▸ Activity
Across the listing, tally the lines in which the word "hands" occurs, then report the tally alone.

▸ Given entries
┌──
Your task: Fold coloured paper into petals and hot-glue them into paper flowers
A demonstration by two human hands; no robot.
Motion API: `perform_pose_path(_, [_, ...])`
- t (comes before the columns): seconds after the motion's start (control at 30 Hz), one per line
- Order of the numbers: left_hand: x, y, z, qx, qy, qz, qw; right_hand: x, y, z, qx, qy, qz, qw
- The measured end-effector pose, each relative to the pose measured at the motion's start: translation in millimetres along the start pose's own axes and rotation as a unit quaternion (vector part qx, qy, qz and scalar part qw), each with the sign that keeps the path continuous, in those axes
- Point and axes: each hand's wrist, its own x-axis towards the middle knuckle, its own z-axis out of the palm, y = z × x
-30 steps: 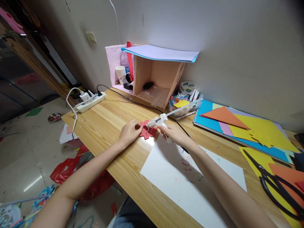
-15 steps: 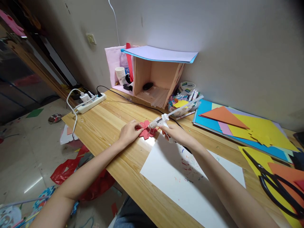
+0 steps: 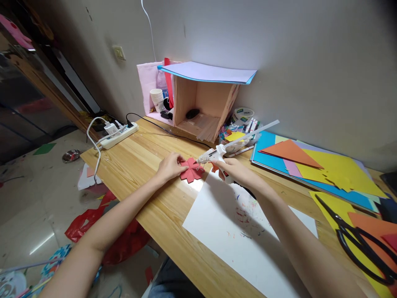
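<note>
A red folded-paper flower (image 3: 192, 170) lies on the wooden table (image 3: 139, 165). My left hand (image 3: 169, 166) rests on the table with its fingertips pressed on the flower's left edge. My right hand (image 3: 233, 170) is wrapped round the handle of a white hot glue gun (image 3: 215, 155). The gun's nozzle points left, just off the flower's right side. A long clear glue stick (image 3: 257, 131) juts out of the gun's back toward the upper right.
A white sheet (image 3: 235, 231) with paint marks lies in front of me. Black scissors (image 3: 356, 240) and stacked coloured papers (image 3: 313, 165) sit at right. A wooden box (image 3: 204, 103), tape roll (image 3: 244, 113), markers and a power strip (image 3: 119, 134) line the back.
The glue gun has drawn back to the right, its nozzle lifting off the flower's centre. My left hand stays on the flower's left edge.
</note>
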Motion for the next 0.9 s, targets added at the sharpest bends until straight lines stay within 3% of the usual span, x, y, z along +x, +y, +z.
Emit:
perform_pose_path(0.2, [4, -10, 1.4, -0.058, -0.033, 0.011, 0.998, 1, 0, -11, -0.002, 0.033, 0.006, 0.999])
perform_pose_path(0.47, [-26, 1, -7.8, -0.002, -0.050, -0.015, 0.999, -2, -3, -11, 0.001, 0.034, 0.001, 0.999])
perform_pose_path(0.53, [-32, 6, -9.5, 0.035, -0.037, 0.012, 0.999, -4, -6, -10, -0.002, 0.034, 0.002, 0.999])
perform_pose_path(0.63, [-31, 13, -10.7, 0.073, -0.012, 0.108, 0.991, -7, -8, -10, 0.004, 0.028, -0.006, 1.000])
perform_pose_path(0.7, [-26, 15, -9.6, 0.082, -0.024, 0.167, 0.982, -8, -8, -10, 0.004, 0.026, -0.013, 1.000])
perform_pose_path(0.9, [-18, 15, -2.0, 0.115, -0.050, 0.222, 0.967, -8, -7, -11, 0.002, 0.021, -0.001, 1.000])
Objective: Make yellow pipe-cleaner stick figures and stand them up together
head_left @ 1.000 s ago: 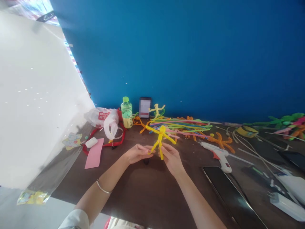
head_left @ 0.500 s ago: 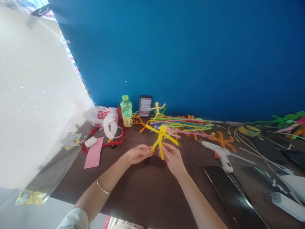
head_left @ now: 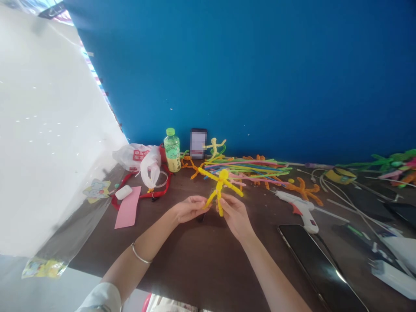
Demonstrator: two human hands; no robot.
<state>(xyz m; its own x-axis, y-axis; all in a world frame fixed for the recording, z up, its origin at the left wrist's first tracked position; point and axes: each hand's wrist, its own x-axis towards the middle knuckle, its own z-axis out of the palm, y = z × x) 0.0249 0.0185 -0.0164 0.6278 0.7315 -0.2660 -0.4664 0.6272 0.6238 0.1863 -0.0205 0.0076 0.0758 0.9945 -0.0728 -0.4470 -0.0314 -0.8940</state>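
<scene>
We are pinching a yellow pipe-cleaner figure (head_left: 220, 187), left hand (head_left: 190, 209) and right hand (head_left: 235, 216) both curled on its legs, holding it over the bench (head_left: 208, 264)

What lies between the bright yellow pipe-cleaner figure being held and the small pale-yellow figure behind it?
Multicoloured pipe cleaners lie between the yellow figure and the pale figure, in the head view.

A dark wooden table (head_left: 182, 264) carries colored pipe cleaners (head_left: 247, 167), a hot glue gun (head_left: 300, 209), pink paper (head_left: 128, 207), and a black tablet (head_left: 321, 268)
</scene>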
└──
▸ Reply
2